- Task brief -
This exercise asks for the whole listing to be restated exactly.

- Data -
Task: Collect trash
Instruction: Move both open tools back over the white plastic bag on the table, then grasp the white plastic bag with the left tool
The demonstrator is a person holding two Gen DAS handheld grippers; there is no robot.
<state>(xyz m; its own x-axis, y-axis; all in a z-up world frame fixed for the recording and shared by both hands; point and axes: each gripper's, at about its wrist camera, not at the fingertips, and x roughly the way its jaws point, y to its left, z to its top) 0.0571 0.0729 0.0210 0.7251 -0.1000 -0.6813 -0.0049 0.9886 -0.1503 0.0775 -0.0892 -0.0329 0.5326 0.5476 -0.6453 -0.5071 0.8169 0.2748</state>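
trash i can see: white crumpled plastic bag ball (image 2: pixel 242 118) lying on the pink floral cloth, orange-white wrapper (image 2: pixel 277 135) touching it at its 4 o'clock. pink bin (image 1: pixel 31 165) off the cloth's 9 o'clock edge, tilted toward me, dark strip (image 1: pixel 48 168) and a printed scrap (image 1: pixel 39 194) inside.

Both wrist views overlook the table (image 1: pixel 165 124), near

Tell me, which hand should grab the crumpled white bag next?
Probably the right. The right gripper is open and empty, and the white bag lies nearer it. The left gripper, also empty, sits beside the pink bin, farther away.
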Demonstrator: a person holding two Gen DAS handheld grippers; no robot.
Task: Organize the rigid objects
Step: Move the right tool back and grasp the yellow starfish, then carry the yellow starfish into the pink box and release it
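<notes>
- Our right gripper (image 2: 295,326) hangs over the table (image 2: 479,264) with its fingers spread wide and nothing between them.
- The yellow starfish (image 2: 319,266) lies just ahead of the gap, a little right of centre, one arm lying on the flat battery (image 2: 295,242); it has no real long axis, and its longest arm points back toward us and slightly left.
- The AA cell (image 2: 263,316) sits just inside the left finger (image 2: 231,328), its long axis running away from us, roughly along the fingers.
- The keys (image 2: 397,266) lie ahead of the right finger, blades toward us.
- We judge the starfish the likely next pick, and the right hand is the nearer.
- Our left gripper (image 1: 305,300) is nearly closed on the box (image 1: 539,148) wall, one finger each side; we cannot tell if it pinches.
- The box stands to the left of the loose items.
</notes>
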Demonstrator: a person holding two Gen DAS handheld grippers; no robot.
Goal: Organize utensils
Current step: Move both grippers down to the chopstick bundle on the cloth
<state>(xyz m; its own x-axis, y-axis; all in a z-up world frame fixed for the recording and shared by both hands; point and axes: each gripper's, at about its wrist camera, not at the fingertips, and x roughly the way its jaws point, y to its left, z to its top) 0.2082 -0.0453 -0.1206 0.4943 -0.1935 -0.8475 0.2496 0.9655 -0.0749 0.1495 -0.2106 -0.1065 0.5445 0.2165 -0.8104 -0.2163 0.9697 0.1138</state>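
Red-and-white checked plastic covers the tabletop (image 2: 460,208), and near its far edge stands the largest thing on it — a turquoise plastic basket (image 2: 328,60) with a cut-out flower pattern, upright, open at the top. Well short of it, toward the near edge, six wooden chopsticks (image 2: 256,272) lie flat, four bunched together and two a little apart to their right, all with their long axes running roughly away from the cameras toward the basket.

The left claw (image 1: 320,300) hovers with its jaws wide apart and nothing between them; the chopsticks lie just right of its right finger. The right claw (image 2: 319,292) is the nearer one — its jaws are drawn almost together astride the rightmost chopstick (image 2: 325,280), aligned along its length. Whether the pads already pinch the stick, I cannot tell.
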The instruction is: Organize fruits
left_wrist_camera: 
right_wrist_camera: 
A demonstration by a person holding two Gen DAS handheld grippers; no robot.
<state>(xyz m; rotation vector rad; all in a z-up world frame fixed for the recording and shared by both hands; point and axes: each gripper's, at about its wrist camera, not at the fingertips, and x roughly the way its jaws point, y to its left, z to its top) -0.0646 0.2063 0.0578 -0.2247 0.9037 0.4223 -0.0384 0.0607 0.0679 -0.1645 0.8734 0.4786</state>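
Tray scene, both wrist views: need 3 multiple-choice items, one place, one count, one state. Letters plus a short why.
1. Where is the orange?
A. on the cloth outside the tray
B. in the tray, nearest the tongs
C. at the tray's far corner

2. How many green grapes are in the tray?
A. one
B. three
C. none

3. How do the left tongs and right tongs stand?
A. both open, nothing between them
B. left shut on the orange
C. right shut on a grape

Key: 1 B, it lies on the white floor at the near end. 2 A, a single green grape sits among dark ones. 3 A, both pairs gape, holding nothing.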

- Exercise solution -
Task: Collect trash
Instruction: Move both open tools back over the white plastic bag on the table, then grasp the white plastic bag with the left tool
The demonstrator is a person holding two Gen DAS handheld grippers; there is no robot.
<state>(xyz m; its own x-axis, y-axis; all in a z-up world frame fixed for the recording and shared by both hands; point and axes: each gripper's, at about its wrist camera, not at the fingertips, and x roughly the way its jaws point, y to its left, z to its top) 0.0571 0.0729 0.0210 0.7251 -0.1000 -0.6813 -0.0049 0.9886 -0.1503 0.0775 -0.0892 -0.0329 0.5326 0.5476 -0.6453 -0.5071 0.8169 0.2748</state>
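trash i can see: white crumpled plastic bag ball (image 2: pixel 242 118) lying on the pink floral cloth, orange-white wrapper (image 2: pixel 277 135) touching it at its 4 o'clock. pink bin (image 1: pixel 31 165) off the cloth's 9 o'clock edge, tilted toward me, dark strip (image 1: pixel 48 168) and a printed scrap (image 1: pixel 39 194) inside.

Both wrist views overlook the table (image 1: pixel 165 124), near

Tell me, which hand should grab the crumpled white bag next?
Probably the right. The right gripper is open and empty, and the white bag lies nearer it. The left gripper, also empty, sits beside the pink bin, farther away.
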Demonstrator: a person holding two Gen DAS handheld grippers; no robot.
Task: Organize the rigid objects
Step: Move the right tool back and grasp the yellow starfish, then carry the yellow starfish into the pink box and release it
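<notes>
- Our right gripper (image 2: 295,326) hangs over the table (image 2: 479,264) with its fingers spread wide and nothing between them.
- The yellow starfish (image 2: 319,266) lies just ahead of the gap, a little right of centre, one arm lying on the flat battery (image 2: 295,242); it has no real long axis, and its longest arm points back toward us and slightly left.
- The AA cell (image 2: 263,316) sits just inside the left finger (image 2: 231,328), its long axis running away from us, roughly along the fingers.
- The keys (image 2: 397,266) lie ahead of the right finger, blades toward us.
- We judge the starfish the likely next pick, and the right hand is the nearer.
- Our left gripper (image 1: 305,300) is nearly closed on the box (image 1: 539,148) wall, one finger each side; we cannot tell if it pinches.
- The box stands to the left of the loose items.
</notes>
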Demonstrator: a person holding two Gen DAS handheld grippers; no robot.
Goal: Organize utensils
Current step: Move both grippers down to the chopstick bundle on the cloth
<state>(xyz m; its own x-axis, y-axis; all in a z-up world frame fixed for the recording and shared by both hands; point and axes: each gripper's, at about its wrist camera, not at the fingertips, and x roughly the way its jaws point, y to its left, z to its top) 0.2082 -0.0453 -0.1206 0.4943 -0.1935 -0.8475 0.2496 0.9655 -0.0749 0.1495 -0.2106 -0.1065 0.5445 0.2165 -0.8104 -0.2163 0.9697 0.1138</state>
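Red-and-white checked plastic covers the tabletop (image 2: 460,208), and near its far edge stands the largest thing on it — a turquoise plastic basket (image 2: 328,60) with a cut-out flower pattern, upright, open at the top. Well short of it, toward the near edge, six wooden chopsticks (image 2: 256,272) lie flat, four bunched together and two a little apart to their right, all with their long axes running roughly away from the cameras toward the basket.

The left claw (image 1: 320,300) hovers with its jaws wide apart and nothing between them; the chopsticks lie just right of its right finger. The right claw (image 2: 319,292) is the nearer one — its jaws are drawn almost together astride the rightmost chopstick (image 2: 325,280), aligned along its length. Whether the pads already pinch the stick, I cannot tell.
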The instruction is: Organize fruits
left_wrist_camera: 
right_wrist_camera: 
A demonstration by a person holding two Gen DAS handheld grippers; no robot.
<state>(xyz m; rotation vector rad; all in a z-up world frame fixed for the recording and shared by both hands; point and axes: each gripper's, at about its wrist camera, not at the fingertips, and x roughly the way its jaws point, y to its left, z to its top) -0.0646 0.2063 0.0578 -0.2247 0.9037 0.4223 -0.0384 0.0607 0.0679 -0.1645 0.8734 0.4786</state>
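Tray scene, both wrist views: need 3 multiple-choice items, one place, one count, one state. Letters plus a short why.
1. Where is the orange?
A. on the cloth outside the tray
B. in the tray, nearest the tongs
C. at the tray's far corner

2. How many green grapes are in the tray?
A. one
B. three
C. none

3. How do the left tongs and right tongs stand?
A. both open, nothing between them
B. left shut on the orange
C. right shut on a grape

Key: 1 B, it lies on the white floor at the near end. 2 A, a single green grape sits among dark ones. 3 A, both pairs gape, holding nothing.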

No further output remains.